Burn Subtitles into the Video with FFmpeg
Once the SRT file exists, use FFmpeg's subtitles filter to hard-code it into the video.
ffmpeg -i input.mp4 -vf "subtitles=subtitles/audio.srt" -c:a copy output.mp4
To customize the font, size, and color, pass a force_style argument.
ffmpeg -i input.mp4 \
-vf "subtitles=subtitles/audio.srt:force_style='FontName=Arial,FontSize=24,PrimaryColour=&Hffffff,OutlineColour=&H000000,Outline=2'" \
-c:a copy output.mp4
force_style follows the ASS/SSA style specification. Non-Latin scripts should use a font that covers the required character set to avoid rendering issues.
Combine Everything Into One Script
Here is the full pipeline in a single Python script. Point it at a video file and it outputs a subtitled version.
import subprocess
import sys
import os
import whisper
def extract_audio(input_video: str, output_audio: str) -> None:
"""Extract audio from a video file."""
cmd = [
"ffmpeg", "-i", input_video,
"-vn", "-acodec", "pcm_s16le",
"-ar", "16000", "-ac", "1",
output_audio, "-y"
]
subprocess.run(cmd, check=True, capture_output=True)

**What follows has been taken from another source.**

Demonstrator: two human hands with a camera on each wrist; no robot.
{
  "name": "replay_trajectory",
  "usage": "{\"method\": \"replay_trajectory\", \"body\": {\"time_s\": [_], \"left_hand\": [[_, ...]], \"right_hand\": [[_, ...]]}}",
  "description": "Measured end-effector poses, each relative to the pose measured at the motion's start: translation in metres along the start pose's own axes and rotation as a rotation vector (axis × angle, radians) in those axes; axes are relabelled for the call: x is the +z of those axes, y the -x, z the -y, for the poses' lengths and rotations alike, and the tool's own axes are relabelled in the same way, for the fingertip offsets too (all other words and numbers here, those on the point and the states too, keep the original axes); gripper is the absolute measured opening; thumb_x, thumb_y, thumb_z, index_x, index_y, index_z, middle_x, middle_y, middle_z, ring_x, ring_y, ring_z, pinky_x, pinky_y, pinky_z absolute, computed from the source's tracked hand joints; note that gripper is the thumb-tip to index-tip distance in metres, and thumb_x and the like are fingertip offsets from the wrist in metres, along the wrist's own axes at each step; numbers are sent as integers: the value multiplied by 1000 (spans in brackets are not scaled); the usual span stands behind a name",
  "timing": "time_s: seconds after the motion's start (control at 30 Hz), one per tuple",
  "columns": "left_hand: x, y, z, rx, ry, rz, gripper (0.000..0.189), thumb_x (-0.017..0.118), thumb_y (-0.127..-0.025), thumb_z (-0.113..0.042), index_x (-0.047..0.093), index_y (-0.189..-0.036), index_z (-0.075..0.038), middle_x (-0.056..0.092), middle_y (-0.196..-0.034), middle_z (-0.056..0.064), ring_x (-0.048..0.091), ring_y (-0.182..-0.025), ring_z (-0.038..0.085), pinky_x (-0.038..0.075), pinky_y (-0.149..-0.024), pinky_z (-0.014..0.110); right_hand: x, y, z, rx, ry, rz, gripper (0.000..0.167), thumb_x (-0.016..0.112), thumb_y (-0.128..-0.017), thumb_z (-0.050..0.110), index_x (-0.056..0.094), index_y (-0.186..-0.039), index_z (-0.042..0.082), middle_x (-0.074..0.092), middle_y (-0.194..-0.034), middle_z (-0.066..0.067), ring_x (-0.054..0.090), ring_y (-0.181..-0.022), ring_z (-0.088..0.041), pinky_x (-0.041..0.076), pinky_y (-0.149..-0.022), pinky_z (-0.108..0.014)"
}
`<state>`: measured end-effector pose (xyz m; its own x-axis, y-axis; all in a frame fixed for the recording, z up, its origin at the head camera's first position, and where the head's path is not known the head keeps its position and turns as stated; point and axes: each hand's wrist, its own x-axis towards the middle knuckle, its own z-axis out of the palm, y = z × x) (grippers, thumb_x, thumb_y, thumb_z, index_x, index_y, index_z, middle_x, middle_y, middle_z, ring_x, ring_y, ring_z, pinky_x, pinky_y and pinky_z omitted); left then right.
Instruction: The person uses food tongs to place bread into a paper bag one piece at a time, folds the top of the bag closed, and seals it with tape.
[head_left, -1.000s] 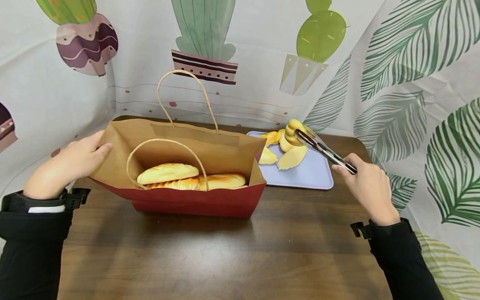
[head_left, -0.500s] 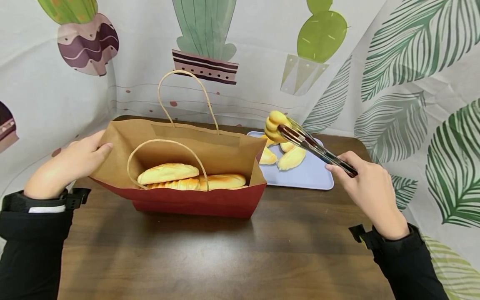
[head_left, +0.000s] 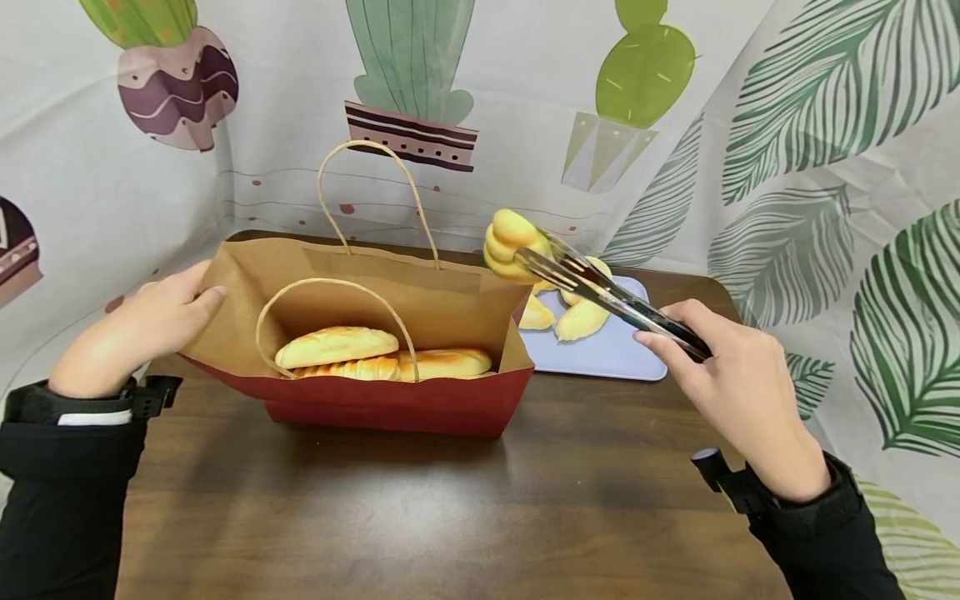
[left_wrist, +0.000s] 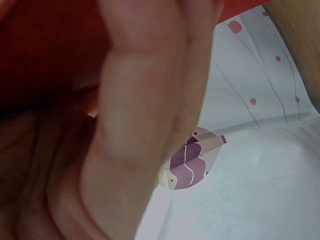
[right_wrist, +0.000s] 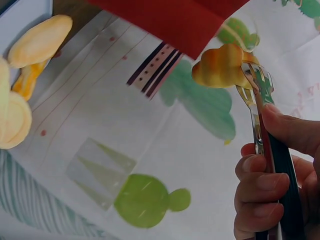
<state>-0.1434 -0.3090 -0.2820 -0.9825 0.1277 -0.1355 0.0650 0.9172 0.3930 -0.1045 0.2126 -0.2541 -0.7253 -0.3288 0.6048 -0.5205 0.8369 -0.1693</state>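
Note:
My right hand (head_left: 738,387) grips a pair of metal tongs (head_left: 611,296) with dark handles. Between the tong ends hangs a yellow braided bread roll (head_left: 510,246), beside and above the right rim of a paper bag (head_left: 397,408). In the right wrist view the fingers curl round the tongs (right_wrist: 280,175), and the roll (right_wrist: 218,66) sits at their ends. The bag is red outside and brown inside, with several breads (head_left: 337,346) lying in it. My left hand (head_left: 161,312) pinches the bag's left rim, thumb inside; its other fingers are partly hidden behind the paper.
A pale blue tray (head_left: 600,362) with several breads (head_left: 583,318) stands right of the bag, partly behind it. Two cord handles (head_left: 408,187) rise from the bag's rims. The brown wooden table (head_left: 420,517) meets a patterned cloth (head_left: 517,100) at the back.
The right hand has swung the tongs and the braided roll leftward, from above the tray to the bag's right rim. The left hand and bag stay put.

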Motion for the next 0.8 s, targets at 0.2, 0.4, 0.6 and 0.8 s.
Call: {"method": "replay_trajectory", "body": {"time_s": [0.2,0.4,0.6,0.8], "left_hand": [[1,-1,2,5,4,-9,40,29,-101,-18,29,-135,4,41,-124,42,36,-113,63,30,-90,71],[2,-1,2,9,9,-14,41,30,-101,-18,29,-135,4,42,-123,41,36,-114,63,30,-90,71],[2,-1,2,11,11,-13,41,29,-101,-17,29,-136,4,42,-124,41,36,-114,62,30,-90,70],[3,-2,3,9,21,-11,42,29,-101,-19,28,-137,3,42,-124,40,36,-115,61,30,-90,70]], "right_hand": [[3,-6,14,-65,-17,39,24,76,-79,28,67,-96,14,58,-63,8,41,-44,3,32,-43,-20],[2,-11,21,-88,-3,57,23,79,-75,23,65,-93,17,44,-56,12,37,-46,0,28,-42,-22],[0,-12,25,-116,-5,68,21,76,-79,31,64,-91,18,40,-56,15,36,-46,1,26,-41,-20],[-1,-14,30,-169,-8,83,22,76,-79,30,65,-92,18,47,-58,14,38,-46,3,28,-41,-19]]}}
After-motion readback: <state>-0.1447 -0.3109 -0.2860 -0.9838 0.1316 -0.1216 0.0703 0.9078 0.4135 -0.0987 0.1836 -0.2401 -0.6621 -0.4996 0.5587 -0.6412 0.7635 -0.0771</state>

print(f"Audio extracted: {output_audio}")
def transcribe_to_srt(audio_path: str, srt_path: str, model_name: str = "medium") -> None:
"""Transcribe audio with Whisper and write an SRT file."""

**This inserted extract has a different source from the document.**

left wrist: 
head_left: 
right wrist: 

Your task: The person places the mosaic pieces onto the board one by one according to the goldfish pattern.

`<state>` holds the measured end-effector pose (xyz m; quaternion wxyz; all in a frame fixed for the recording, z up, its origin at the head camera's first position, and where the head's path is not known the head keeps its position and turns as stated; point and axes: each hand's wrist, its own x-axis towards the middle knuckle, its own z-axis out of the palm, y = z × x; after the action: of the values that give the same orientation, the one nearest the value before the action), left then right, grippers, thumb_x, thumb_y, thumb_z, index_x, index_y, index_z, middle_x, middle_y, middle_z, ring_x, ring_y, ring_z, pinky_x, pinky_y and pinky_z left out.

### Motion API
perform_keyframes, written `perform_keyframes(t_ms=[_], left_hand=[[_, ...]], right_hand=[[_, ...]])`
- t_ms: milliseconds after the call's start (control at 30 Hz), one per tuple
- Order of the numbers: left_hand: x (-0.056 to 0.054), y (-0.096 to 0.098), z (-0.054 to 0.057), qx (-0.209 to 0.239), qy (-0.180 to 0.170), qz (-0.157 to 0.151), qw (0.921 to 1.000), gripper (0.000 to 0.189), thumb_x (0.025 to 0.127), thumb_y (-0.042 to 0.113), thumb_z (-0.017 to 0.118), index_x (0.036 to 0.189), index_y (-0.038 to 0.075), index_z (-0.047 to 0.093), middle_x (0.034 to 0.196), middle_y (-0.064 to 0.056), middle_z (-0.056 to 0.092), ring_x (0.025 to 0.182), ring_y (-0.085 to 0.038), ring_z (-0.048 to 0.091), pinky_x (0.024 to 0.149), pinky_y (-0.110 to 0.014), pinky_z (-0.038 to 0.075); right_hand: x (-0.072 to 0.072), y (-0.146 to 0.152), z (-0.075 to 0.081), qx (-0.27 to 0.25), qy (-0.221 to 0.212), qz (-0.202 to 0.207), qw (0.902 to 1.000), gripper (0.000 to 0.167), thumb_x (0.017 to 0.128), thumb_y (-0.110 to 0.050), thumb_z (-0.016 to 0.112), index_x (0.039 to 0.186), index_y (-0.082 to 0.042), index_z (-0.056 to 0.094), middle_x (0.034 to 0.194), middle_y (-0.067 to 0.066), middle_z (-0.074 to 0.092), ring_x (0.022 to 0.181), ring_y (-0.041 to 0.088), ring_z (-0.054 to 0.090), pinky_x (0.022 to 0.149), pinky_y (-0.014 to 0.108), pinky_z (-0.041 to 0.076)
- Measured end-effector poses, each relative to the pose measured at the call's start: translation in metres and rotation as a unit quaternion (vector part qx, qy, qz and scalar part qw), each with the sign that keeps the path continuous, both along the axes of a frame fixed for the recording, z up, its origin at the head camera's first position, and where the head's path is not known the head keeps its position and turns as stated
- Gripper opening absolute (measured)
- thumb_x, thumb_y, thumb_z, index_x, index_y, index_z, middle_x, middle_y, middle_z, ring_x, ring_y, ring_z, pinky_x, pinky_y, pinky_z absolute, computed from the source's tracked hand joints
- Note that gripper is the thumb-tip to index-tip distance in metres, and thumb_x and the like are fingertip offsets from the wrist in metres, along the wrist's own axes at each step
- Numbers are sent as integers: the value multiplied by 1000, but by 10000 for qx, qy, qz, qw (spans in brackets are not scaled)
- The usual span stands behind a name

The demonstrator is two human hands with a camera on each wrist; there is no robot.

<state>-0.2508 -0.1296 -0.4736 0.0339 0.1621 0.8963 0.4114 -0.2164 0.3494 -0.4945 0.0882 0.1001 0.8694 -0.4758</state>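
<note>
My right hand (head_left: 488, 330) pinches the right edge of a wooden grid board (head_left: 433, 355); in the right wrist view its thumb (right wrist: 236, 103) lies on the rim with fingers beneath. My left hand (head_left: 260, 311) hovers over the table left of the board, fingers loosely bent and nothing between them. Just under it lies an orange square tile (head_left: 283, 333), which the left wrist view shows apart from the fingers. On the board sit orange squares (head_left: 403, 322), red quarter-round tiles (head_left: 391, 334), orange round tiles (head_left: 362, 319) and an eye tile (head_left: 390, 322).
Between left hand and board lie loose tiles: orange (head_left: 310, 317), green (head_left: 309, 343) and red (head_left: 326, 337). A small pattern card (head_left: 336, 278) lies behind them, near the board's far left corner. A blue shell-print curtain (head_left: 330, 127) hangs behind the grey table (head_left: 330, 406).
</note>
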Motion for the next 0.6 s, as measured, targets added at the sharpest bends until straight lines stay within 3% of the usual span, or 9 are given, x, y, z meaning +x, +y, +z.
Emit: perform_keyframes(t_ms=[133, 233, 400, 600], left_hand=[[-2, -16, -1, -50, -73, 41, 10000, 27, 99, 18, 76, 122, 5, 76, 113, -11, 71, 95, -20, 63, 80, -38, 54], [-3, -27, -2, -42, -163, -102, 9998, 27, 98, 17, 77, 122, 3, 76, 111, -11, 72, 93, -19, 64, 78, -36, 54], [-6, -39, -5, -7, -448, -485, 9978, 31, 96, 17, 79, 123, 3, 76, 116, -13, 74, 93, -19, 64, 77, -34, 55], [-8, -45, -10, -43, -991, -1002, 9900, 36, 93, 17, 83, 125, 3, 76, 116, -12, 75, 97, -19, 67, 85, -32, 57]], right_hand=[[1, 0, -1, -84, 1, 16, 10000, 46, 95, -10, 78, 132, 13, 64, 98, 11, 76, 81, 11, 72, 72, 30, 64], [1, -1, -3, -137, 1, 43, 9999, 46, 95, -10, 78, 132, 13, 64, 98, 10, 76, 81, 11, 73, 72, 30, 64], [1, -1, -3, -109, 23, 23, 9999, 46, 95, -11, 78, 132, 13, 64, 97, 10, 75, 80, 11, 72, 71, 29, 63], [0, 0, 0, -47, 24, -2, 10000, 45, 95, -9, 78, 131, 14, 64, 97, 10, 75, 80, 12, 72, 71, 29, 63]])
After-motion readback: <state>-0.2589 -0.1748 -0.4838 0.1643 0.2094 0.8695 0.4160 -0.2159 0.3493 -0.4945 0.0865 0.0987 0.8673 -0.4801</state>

model = whisper.load_model(model_name)
result = model.transcribe(audio_path, language="en")
def format_timestamp(seconds: float) -> str:
ms = int((seconds % 1) * 1000)
s = int(seconds) % 60
m = int(seconds) // 60 % 60
h = int(seconds) // 3600
return f"{h:02d}:{m:02d}:{s:02d},{ms:03d}"

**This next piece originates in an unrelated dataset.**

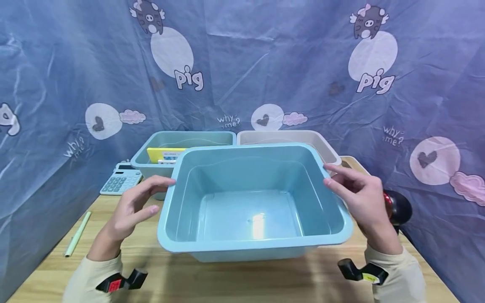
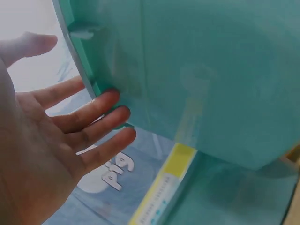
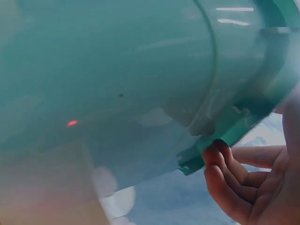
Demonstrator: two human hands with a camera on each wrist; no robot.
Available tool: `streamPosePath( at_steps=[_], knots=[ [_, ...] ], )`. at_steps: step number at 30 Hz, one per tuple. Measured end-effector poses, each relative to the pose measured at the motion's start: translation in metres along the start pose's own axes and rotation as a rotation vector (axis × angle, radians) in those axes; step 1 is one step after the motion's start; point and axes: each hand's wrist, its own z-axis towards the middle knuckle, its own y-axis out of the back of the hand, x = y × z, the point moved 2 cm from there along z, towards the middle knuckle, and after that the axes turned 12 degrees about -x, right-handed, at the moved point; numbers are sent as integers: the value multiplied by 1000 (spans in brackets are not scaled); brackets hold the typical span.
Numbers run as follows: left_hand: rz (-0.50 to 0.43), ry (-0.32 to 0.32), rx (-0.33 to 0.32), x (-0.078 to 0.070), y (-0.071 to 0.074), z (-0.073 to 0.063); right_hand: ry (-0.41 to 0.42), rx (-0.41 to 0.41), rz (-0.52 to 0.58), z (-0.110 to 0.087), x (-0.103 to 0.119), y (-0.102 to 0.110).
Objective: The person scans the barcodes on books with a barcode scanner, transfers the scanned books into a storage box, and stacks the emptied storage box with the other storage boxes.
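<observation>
An empty light-blue plastic basin (image 1: pixel 250 210) is held off the wooden table, its opening tilted toward me. At its left side, my left hand (image 1: pixel 137 206) supports it with nearly straight fingers, their tips against the outer wall under the rim; the thumb stands apart from it. In the left wrist view, those fingers (image 2: pixel 101 115) touch the basin's outside (image 2: pixel 197 70). My right hand (image 1: pixel 358 198) grips the right rim, with thumb and index finger at the edge. The right wrist view shows its other fingers (image 3: pixel 220 173) curled under the rim.
Behind stand another blue basin (image 1: pixel 193 136), with a yellow-covered book (image 1: pixel 154 155) in it, and a white basin (image 1: pixel 280 135). A calculator (image 1: pixel 120 182) and a pale green pen (image 1: pixel 78 234) lie left. At right is a black-and-red object (image 1: pixel 399 208), partly hidden. Patterned blue cloth (image 1: pixel 242 63) surrounds the table.
</observation>
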Motion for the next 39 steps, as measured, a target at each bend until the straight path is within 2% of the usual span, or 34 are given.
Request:
streamPosePath(
  at_steps=[3, 5, 7, 11, 15, 18, 20, 26, 30, 34, 37, 39],
  knots=[
    [-53, -69, 44, -7, -3, 7, -11, 3, 241, 6, 7, 13],
    [-88, -103, 61, -10, -6, 13, -22, 26, 357, 11, 13, 20],
    [-115, -118, 64, -12, -10, 21, -51, 50, 428, 16, 18, 27],
    [-133, -92, 25, -15, -17, 40, -96, 61, 533, 31, 25, 35],
    [-111, -22, -39, -15, -22, 64, -94, 51, 664, 54, 30, 39],
    [-64, 56, -88, -12, -26, 83, -85, 29, 697, 73, 34, 40],
    [-65, 99, -115, -8, -29, 97, -82, 13, 717, 87, 36, 42],
    [-157, 238, -171, 3, -42, 142, -118, -36, 745, 125, 34, 39],
    [-135, 309, -157, 13, -53, 167, -177, -33, 709, 143, 24, 35],
    [-82, 323, -125, 26, -65, 191, -270, -24, 716, 160, 11, 33],
    [-70, 331, -104, 36, -72, 208, -296, -48, 698, 173, 4, 29],
    [-86, 357, -105, 44, -75, 217, -300, -68, 683, 181, 1, 25]
  ],
)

with open(srt_path, "w", encoding="utf-8") as f:
for i, segment in enumerate(result["segments"], start=1):
start = format_timestamp(segment["start"])
end = format_timestamp(segment["end"])
text = segment["text"].strip()
f.write(f"{i}\n{start} --> {end}\n{text}\n\n")
print(f"SRT written: {srt_path}")
def burn_subtitles(input_video: str, srt_path: str, output_video: str) -> None:
"""Hard-code subtitles into the video."""
# Assumes srt_path contains only ASCII characters
vf = f"subtitles={srt_path}"
cmd = [
"ffmpeg", "-i", input_video,
"-vf", vf,
"-c:a", "copy",
output_video, "-y"
]
subprocess.run(cmd, check=True, capture_output=True)
print(f"Subtitles burned: {output_video}")
def main(input_video: str) -> None:
base = os.path.splitext(input_video)[0]
audio_path = f"{base}_audio.wav"
srt_path = f"{base}_subtitles.srt"
output_video = f"{base}_subtitled.mp4"
print("=== Subtitle Auto-Generation Pipeline ===")
extract_audio(input_video, audio_path)
transcribe_to_srt(audio_path, srt_path)
burn_subtitles(input_video, srt_path, output_video)
# Clean up intermediate files
os.remove(audio_path)
print(f"\nDone: {output_video}")
if __name__ == "__main__":
if len(sys.argv) != 2:
print("Usage: python subtitle_pipeline.py <input_video>")
sys.exit(1)
main(sys.argv[1])
Run it with a single command.
python subtitle_pipeline.py input.mp4
If you want to process an entire folder of videos at once, the FFmpeg Python Batch Automation article covers that pattern in detail.
Wrapping Up
Combining FFmpeg and Whisper automates nearly the entire subtitle workflow.
- The pipeline is four steps: extract audio, transcribe with Whisper, write SRT, burn with FFmpeg
- Use medium or larger models for non-English audio
- Keep all file paths ASCII-only to avoid the
subtitlesfilter error - The Python script wraps everything into a single command:
python subtitle_pipeline.py input.mp4
Stop spending time on manual transcription. Let Whisper handle it and focus on editing.